Z.ai's GLM-5.1 has become the first open-weight model to reach the top three on Code Arena, the human-judged coding leaderboard that has long been dominated by closed frontier systems from Anthropic, OpenAI and Google. The Chinese lab — formerly known as Zhipu AI — confirmed the milestone this week after its new flagship posted a 1530 Elo score on the board.

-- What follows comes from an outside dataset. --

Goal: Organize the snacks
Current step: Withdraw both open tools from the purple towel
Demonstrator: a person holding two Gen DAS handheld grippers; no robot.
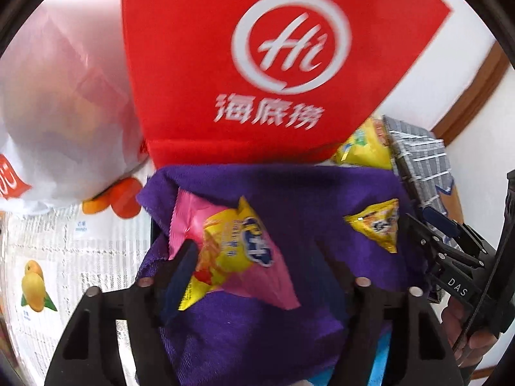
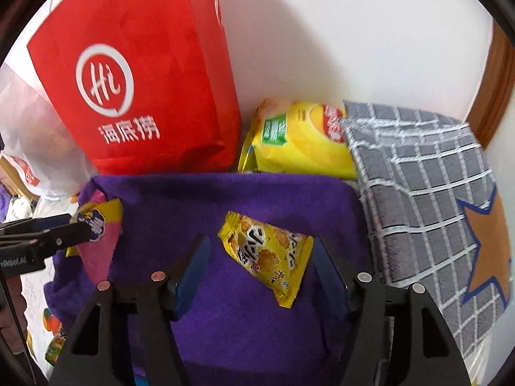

A new benchmark for open models
Released on April 7, 2026 under the permissive MIT License on Hugging Face, GLM-5.1 is a 754-billion-parameter Mixture-of-Experts model targeting agentic engineering and long-horizon coding work. Its Code Arena placement on April 10 puts it behind only Anthropic's claude-opus-4-6-thinking (1548) and claude-opus-4-6 (1542), while sitting ahead of every GPT-5 and Gemini 3 model on the agentic webdev leaderboard.
The jump is unusually large for a point release. Reports indicate GLM-5.1 gained roughly 90 Elo points over GLM-5 and around 100 over Kimi K2.5 Thinking, the prior best open entrant. On SWE-Bench Pro, third-party coverage places GLM-5.1 ahead of both Claude Opus 4.6 and GPT-5.4 on a number of tasks.
Why Code Arena matters
Unlike synthetic benchmarks, Code Arena ranks models through head-to-head comparisons judged by developers on real coding prompts. A top-three finish there is harder to game than a leaderboard saturated with closed-book multiple-choice questions, and it is the metric many engineering teams watch when picking a default coding model.
Open weights, permissive license
The release is distributed on Hugging Face at zai-org/GLM-5.1 under the MIT License — one of the most permissive in open source. Enterprises and researchers can fine-tune, modify and redistribute the weights commercially without royalties, which removes one of the last structural advantages frontier labs have enjoyed against open alternatives.
That combination — frontier-tier ranking plus an unrestricted license — is what makes this release different from previous open-weight milestones. Earlier Chinese-origin models such as DeepSeek-V3 and Qwen built strong benchmark stories, but none had cleared Code Arena's top three.
Implications for the frontier
For closed-lab incumbents, GLM-5.1 puts pressure on pricing power. When a freely downloadable model beats GPT-5.4 and Gemini 3.1 Pro on a human-judged coding board, the premium enterprises pay for API access has to be justified on things other than raw capability — latency, safety tooling, context length, or integration depth.
For open-source advocates, the release is a proof point that the capability gap between open and closed frontier models has narrowed materially in 2026. The question now is whether U.S. and European labs respond by accelerating their own open-weight releases, or by leaning further into proprietary agentic tooling where model weights alone no longer decide the winner.
GLM-5.1 is available today on Hugging Face, and Z.ai is hosting the model through its own API for teams that prefer not to self-host.